2006-06-20

Wikipedia's semantic cow paths

I've been quite silent here on this blog for two months, and meanwhile resumed a bit of my Wikipedian activity lately. Although I'd been an enthusiastic early adopter of Wikipedia back in 2001, I have a poor and episodic editing history so far. But every time I've been coming back to the editor dashboard after months or years of inactivity, I've been amazed by the tremendous qualitative growth of the toolkit made available to users. Wikipedia's growth has been stressed again and again in terms of quantity and quality of articles, languages, editors, popularity as a reference resource etc. But was has not been stressed enough is the parallel growth in terms of features supporting better search and editing. And many of those features are in fact adding a quality of information which makes it ready for semantic parsing, and easy RDF re-writing.

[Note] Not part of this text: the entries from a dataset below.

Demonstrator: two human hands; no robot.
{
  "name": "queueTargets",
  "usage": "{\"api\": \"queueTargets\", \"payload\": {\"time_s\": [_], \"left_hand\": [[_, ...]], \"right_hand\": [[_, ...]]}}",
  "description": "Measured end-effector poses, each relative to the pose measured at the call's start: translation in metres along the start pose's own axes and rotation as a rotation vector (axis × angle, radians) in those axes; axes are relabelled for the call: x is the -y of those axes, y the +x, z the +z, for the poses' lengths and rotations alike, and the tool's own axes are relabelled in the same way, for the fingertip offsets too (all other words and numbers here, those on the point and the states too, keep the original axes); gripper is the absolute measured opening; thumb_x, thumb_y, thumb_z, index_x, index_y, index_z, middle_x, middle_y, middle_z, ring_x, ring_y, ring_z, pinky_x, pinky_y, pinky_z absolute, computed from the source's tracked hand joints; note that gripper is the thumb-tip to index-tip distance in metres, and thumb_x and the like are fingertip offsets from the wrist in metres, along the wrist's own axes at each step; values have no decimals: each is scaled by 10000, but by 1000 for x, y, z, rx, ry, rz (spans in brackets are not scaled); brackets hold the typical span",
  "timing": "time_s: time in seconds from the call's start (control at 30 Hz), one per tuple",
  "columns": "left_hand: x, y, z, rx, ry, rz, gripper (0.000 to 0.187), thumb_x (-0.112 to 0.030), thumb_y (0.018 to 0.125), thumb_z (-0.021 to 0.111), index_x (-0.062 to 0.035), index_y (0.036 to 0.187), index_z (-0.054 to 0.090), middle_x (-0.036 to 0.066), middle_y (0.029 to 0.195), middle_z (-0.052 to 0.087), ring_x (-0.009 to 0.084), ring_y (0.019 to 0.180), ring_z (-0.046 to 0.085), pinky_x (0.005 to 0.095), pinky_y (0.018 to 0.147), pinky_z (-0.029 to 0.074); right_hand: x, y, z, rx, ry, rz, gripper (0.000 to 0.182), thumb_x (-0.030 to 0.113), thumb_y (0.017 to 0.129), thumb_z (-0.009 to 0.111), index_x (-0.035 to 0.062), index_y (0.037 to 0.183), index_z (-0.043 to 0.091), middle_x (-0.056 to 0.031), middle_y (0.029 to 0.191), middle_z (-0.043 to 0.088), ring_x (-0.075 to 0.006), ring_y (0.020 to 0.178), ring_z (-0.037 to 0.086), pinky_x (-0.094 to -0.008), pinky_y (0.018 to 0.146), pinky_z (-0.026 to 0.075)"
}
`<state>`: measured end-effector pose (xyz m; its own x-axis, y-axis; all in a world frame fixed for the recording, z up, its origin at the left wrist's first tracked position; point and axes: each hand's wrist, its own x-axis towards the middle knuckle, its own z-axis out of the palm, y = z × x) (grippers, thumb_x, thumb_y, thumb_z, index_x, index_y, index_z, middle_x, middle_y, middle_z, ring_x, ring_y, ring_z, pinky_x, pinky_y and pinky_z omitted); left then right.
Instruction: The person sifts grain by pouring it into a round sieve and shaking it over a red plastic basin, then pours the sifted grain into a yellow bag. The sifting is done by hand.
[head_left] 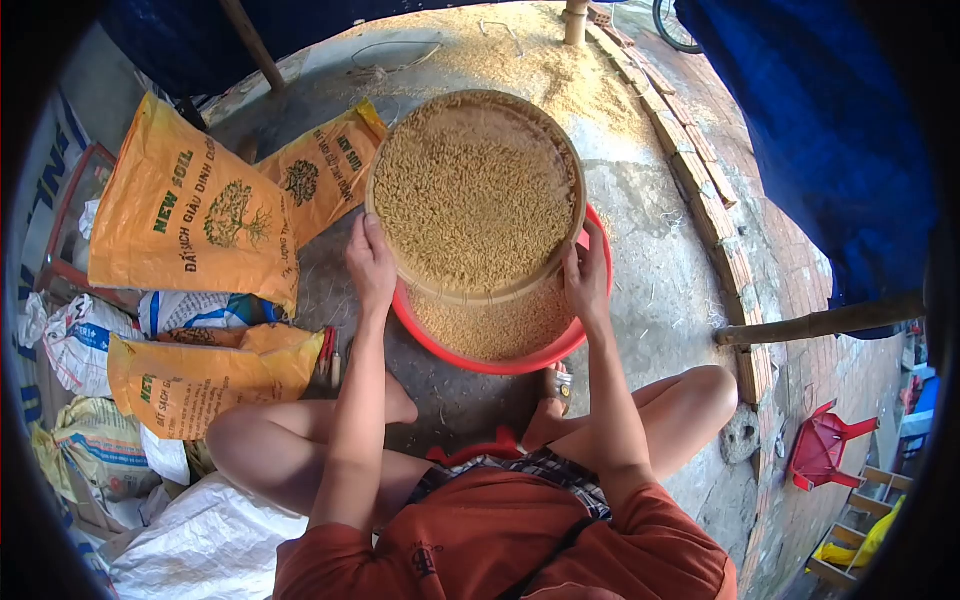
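Observation:
A round woven sieve (440, 296) with a raised rim holds a layer of unhusked grain (470, 200). My left hand (372, 265) grips its rim at the lower left, thumb on the upper side. On the lower right of the rim, my right hand (588, 272) is closed in the same way. Below the sieve stands a red plastic basin (470, 364) with a bed of finer tan grain (490, 330) in it. The sieve covers the basin's far part. Fingers under the rim are mostly hidden.
Orange soil sacks (190, 215) stand at the left, with more sacks (215, 380) nearer me. A brick edge (700, 190) runs along the right. Beyond it lies an overturned red stool (828, 447). Husks (600, 90) are scattered at the back. A blue tarp (820, 130) hangs at right.

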<state>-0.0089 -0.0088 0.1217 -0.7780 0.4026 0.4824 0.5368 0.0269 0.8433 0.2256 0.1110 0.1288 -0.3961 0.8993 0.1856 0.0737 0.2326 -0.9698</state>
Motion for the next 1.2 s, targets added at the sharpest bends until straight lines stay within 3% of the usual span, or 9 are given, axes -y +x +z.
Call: {"api": "queueTargets", "payload": {"time_s": [0.1, 0.13, 0.3, 0.37, 0.43, 0.63, 0.67, 0.97, 1.2], "left_hand": [[50, -17, 12, 139, 42, -99, 286, -195, 870, 360, 39, 770, 490, 116, 574, 475, 119, 553, 373, 291, 549, 377], [71, -26, 16, 169, 116, -139, 297, -201, 859, 367, 47, 781, 509, 187, 617, 509, 181, 559, 466, 320, 578, 394], [117, -55, 20, 291, 424, -244, 323, -216, 841, 369, 51, 786, 541, 252, 729, 544, 347, 706, 547, 392, 643, 405], [108, -52, 22, 329, 407, -286, 333, -216, 835, 362, 51, 776, 553, 271, 763, 542, 402, 767, 541, 438, 667, 404], [68, -35, 16, 195, 269, -191, 315, -219, 852, 372, 53, 821, 529, 219, 702, 559, 316, 659, 555, 344, 621, 410], [-16, 1, 4, -29, -36, 86, 270, -195, 874, 366, 26, 785, 493, 117, 526, 418, 225, 462, 380, 310, 456, 319], [-13, -1, 7, -10, 22, 65, 258, -177, 867, 363, 33, 799, 496, 152, 558, 472, 261, 483, 451, 330, 479, 357], [105, -74, 32, 290, 402, -273, 363, -230, 807, 360, 49, 701, 566, 267, 705, 537, 404, 728, 540, 453, 650, 412], [-5, -18, 10, 56, 35, 16, 265, -178, 862, 365, 35, 773, 496, 203, 597, 494, 373, 557, 481, 382, 509, 367]], "right_hand": [[-65, 6, 3, 28, -165, 15, 293, 90, 837, 423, 16, 1119, 393, -105, 630, 559, -130, 491, 523, -258, 436, 397], [-51, -2, 2, 79, -260, 196, 306, 99, 826, 434, -8, 1110, 400, -131, 645, 586, -172, 518, 569, -283, 472, 430], [-86, -16, -4, 93, -385, 252, 293, 98, 822, 432, -28, 1086, 426, -117, 601, 568, -164, 471, 540, -280, 461, 425], [-63, -14, -6, 106, -390, 302, 283, 88, 819, 431, -31, 1076, 437, -112, 598, 560, -156, 453, 521, -277, 453, 420], [-39, -14, -9, 80, -257, 197, 297, 69, 824, 421, -25, 1105, 404, -98, 618, 552, -130, 472, 504, -260, 457, 410], [19, -5, -11, -69, -82, -53, 337, 52, 838, 393, -7, 1161, 317, -86, 666, 559, -102, 554, 515, -239, 485, 404], [12, -2, -8, -96, -168, -155, 317, 58, 832, 402, -8, 1137, 349, -109, 677, 572, -132, 557, 537, -254, 505, 424], [-105, -23, -21, 76, -519, 214, 301, 91, 789, 456, -39, 1058, 416, -172, 707, 589, -231, 592, 587, -328, 540, 455], [-15, -11, -17, -15, -188, 86, 334, 59, 791, 440, -18, 1106, 360, -173, 728, 580, -242, 605, 586, -331, 546, 454]]}}
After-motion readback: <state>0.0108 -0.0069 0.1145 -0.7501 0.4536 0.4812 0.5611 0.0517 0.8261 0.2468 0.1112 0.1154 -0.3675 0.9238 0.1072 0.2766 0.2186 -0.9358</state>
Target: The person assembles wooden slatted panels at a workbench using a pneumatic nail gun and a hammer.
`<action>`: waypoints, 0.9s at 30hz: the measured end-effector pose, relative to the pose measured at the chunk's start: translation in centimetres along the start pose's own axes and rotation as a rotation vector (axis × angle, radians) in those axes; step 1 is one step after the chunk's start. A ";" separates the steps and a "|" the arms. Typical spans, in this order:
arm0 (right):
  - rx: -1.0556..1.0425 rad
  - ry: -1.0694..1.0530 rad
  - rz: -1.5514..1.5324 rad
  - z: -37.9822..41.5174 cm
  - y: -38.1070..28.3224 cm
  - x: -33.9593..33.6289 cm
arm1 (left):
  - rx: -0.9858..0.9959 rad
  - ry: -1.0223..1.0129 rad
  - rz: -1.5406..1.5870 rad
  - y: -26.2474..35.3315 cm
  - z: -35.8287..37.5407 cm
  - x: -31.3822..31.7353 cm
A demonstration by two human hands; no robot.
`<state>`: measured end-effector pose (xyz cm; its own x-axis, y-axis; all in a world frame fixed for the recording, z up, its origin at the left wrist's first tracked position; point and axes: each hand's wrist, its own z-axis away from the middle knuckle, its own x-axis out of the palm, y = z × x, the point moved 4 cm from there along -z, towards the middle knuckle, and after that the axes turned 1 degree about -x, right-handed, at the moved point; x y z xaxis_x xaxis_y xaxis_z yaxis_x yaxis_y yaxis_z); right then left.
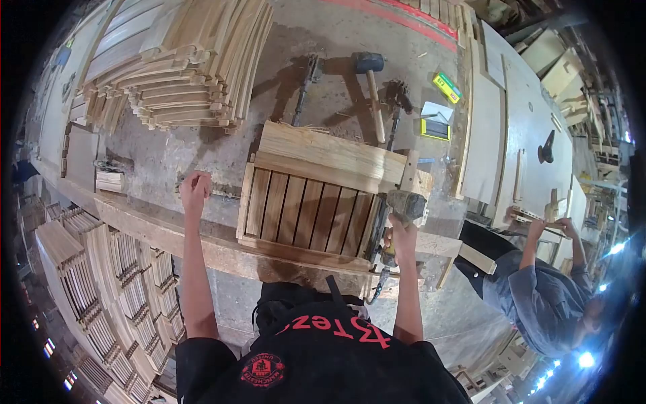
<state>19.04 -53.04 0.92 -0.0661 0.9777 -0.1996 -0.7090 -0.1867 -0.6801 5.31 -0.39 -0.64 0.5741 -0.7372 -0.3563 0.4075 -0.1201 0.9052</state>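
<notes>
A slatted wooden panel [303, 212] lies on the workbench, with a wide wooden board [330, 155] along its far edge. At the panel's right end, my right hand [404, 237] is closed around the handle of a mallet, its dark head [406, 203] just beyond my fingers. A metal clamp [378, 232] runs along that same end, close to my right hand. My left hand [195, 188] is closed and raised over the bench left of the panel; whatever it may hold is too small to make out.
A tall stack of slatted wooden pieces [182, 74] stands at the back left. Beyond the panel lie another mallet [369, 64], clamps [308, 81] and small boxes [446, 87]. A co-worker [545, 296] is at a table on the right. Frames [81, 269] are stacked at lower left.
</notes>
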 end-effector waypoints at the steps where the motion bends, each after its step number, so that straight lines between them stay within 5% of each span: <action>1: -0.001 0.020 0.014 0.0 0.2 0.0 | 0.003 -0.004 -0.002 0.1 0.2 0.0; 15: -0.068 -0.183 0.195 0.9 -2.1 8.5 | 0.142 0.156 0.146 -2.8 0.1 -0.7; 19: -0.123 -0.350 0.180 2.4 -4.1 13.4 | 0.045 0.153 -0.272 0.5 0.3 -0.5; 27: -0.294 -0.398 0.550 3.6 -5.1 21.2 | -0.009 0.199 -0.242 1.3 0.6 -0.9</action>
<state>18.74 -30.97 2.71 -0.6471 0.6860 -0.3327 -0.2865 -0.6232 -0.7276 4.85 -0.29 0.98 0.5870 -0.5434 -0.6001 0.5552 -0.2693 0.7869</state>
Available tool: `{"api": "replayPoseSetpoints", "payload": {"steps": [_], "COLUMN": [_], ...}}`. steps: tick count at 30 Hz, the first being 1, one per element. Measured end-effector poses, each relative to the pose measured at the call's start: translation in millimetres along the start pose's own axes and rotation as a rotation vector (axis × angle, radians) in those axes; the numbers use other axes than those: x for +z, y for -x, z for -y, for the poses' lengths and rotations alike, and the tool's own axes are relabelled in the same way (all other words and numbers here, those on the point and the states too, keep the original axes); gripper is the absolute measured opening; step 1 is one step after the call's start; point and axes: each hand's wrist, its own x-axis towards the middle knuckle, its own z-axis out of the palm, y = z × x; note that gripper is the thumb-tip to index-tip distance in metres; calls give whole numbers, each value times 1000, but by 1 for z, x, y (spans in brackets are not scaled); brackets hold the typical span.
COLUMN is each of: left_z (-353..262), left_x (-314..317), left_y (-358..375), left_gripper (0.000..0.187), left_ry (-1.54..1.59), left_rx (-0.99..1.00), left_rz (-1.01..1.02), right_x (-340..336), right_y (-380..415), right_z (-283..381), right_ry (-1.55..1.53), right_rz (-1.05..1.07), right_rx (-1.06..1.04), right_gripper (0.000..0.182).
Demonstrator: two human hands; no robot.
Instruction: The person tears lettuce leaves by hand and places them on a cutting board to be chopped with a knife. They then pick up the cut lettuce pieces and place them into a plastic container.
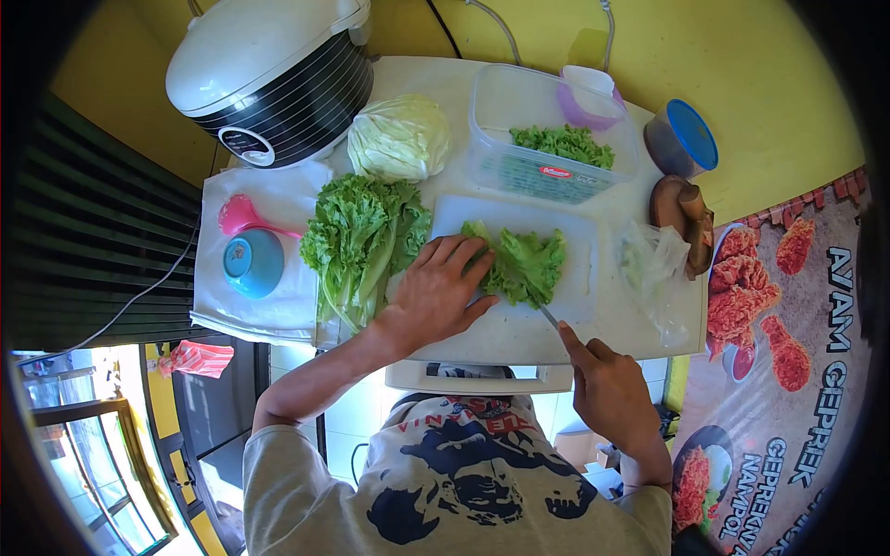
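Note:
Lettuce leaves (528,262) lie on a white cutting board (579,287). My left hand (443,289) presses on their left end, its fingers closed over the lettuce. In my right hand (607,387) is a knife (547,315), its handle hidden in the grip and its blade at the lower edge of the leaves. A large bunch of lettuce (357,241) rests left of the board, close to my left wrist. Behind the board stands a clear plastic container (491,139) with cut lettuce (564,145) inside.
A cabbage (399,137) and a rice cooker (278,83) stand at the back left. Nearer are a blue bowl (253,263) and a pink ladle (243,216). On the right are a plastic bag (656,273), a wooden mortar (669,206) and a blue-lidded jar (681,139).

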Motion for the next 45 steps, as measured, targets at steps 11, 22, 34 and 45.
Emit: {"api": "replayPoseSetpoints", "payload": {"steps": [11,22,34,45], "left_z": [10,-23,-27,-28], "left_x": [-27,14,15,13], "left_y": [11,16,19,17], "left_gripper": [54,53,53,50], "left_ry": [-41,-51,-42,-16], "left_rx": [38,182,139,121], "left_rz": [44,81,87,72], "right_x": [11,51,69,73], "right_y": [-10,-23,-4,-8], "right_z": [-24,-31,-26,-29], "right_ry": [-362,-348,-281,-224], "right_rz": [-168,-261,-246,-236], "right_rx": [-88,-89,-51,-99], "right_gripper": [51,55,63,69]}}
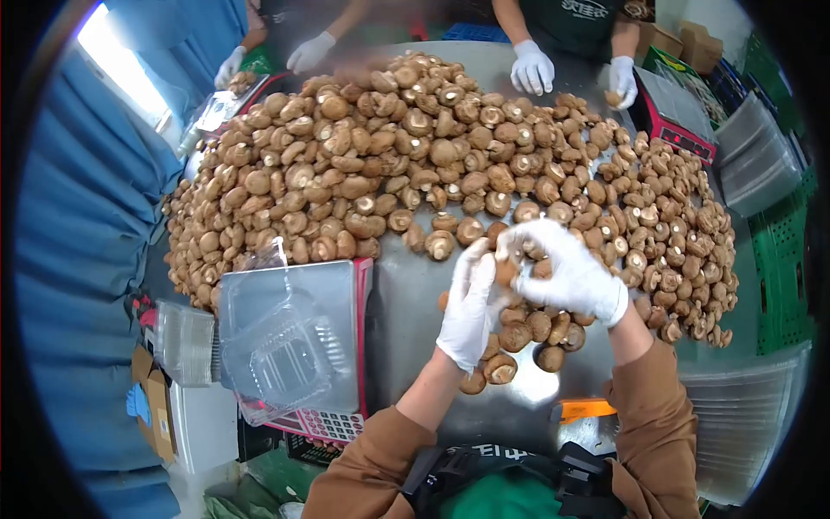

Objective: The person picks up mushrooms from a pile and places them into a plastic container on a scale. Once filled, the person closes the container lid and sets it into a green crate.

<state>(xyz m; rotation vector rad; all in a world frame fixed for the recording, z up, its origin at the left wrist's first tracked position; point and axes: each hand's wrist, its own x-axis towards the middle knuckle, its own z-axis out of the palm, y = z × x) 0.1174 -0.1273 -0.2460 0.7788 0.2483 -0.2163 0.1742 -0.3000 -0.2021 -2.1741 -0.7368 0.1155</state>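
Observation:
Both my hands wear white gloves and meet over the near edge of a big heap of brown mushrooms (346, 156). My left hand (468, 303) is upright, its fingers pressed together beside a mushroom (507, 272). From the right, my right hand (566, 270) curls its fingers round that same mushroom. Loose mushrooms (516, 336) lie just below my hands on the metal table (406, 303). To the left, an open clear plastic container (290, 359) rests on a scale (333, 294) with a red edge.
Across the table, two people's gloved hands (532, 69) work near other scales (679, 108). Stacked clear containers stand at the left (184, 344) and right (743, 424). An orange-handled object (584, 409) lies near my right forearm. Green crates (778, 259) stand far right.

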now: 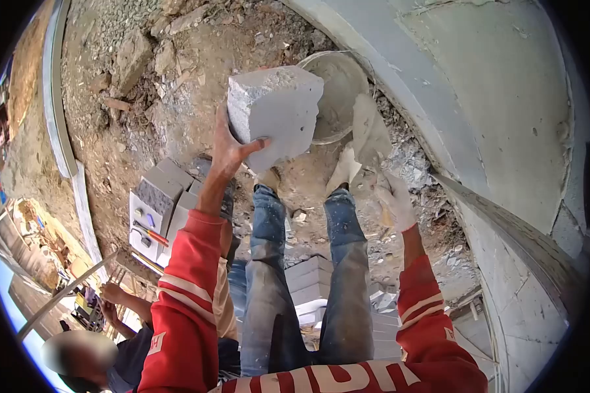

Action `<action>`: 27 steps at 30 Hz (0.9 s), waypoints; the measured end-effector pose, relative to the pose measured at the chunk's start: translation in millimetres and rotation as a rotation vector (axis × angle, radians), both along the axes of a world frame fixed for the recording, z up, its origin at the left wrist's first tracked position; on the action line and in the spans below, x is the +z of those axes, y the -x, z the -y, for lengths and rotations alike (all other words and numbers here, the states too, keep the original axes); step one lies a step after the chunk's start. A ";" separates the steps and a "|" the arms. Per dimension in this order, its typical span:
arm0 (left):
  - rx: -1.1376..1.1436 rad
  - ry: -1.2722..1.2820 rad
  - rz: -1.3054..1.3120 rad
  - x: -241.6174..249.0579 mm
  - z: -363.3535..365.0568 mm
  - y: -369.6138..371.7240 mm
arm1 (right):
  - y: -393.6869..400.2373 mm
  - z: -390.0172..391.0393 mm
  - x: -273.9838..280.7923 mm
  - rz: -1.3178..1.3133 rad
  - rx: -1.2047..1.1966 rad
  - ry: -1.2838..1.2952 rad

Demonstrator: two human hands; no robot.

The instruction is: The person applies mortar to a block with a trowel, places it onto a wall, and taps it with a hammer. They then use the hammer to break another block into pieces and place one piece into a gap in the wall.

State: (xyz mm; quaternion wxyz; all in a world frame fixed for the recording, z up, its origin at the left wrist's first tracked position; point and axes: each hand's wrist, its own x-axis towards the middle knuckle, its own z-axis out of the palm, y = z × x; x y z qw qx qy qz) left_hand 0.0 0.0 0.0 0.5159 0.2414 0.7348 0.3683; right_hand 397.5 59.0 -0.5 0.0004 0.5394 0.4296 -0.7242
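Observation:
My left hand grips a pale grey concrete block by its left side, thumb across the near face. The block's edges are rough and chipped. In my right hand, smeared with whitish mortar, is a trowel whose blade points away from me and is coated in grey. Its handle is mostly hidden by my fingers. Just beyond the blade, a round bucket contains wet grey mortar. The block covers part of the bucket's left side.
Stacked blocks stand at left, with pencils or markers on top. More blocks lie behind my legs. A grey plastered wall curves along the right. Another person is at lower left beside a long pole. Rubble covers the ground.

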 end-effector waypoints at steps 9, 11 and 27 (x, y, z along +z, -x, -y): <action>-0.268 -0.107 -0.407 -10.7 -6.7 -17.9 | -9.8 -2.2 41.8 -0.041 0.017 -0.056; -0.182 -0.072 -0.324 -10.7 -7.5 -26.9 | -7.7 0.8 38.4 -0.082 -0.002 -0.078; -0.260 -0.080 -0.496 -10.1 -2.1 -35.9 | 17.5 5.0 52.4 -0.154 -0.099 -0.089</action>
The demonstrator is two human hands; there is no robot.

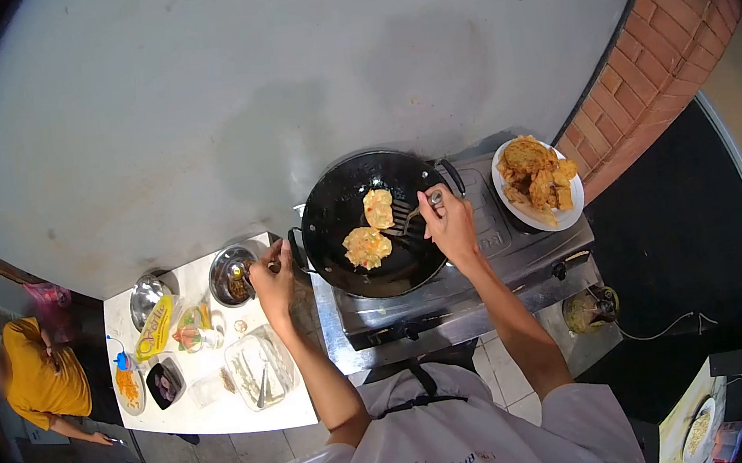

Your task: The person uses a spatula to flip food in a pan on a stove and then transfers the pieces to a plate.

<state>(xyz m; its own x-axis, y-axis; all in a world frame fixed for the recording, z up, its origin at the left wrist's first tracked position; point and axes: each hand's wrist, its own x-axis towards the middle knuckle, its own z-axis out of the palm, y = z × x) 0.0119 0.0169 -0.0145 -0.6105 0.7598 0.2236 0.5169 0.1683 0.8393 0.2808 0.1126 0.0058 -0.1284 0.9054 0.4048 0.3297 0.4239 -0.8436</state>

The basis of it all is a sound use of URIs, names and namespace.
For example http://en.wikipedia.org/wiki/Volcano defines without ambiguity the unique page dedicated to this geological feature, while http://en.wikipedia.org/wiki/Volcano_(disambiguation) is a hub to potential homonyms such as http://en.wikipedia.org/wiki/Volcano_(film). Links are provided to similar resources in other languages such as http://fr.wikipedia.org/wiki/Volcan. One can reasonably use any of those URIs to identify the concept "Volcano". But what about a class Volcano? Here come Wikipedia categories. http://en.wikipedia.org/wiki/Category:Active_volcanoes is ready-made for a class, and parsing the page will give you easily the list of instances, with a link to the full description page. This description itself is formatted using templates such as "infoboxes", so that a page in a category "Active Volcanoes" will yield standard properties in a standard format. Easy to turn this into a data base, and if one interprets the infobox elements as so many properties, turn it into a RDF description, and the infobox structure itself in a RDFS or OWL description of the matching class.
What should we learn from that? That from a collaborative and mostly non-directed process, are emerging cow paths which look more and more like semantic markup, ready to be spidered by smart parsers and tools, either to improve Wikipedia content itself (there are already a bunch of bots and agents doing that), or to extract of this amazing knowledge base any kind of structured data in whatever format, including implicit ontology, like structure of categories, attributes used, and the like. And my hunch is that this process will be quickly much more effective for Semantic Web building than many costly academic ontologies nobody will ever use.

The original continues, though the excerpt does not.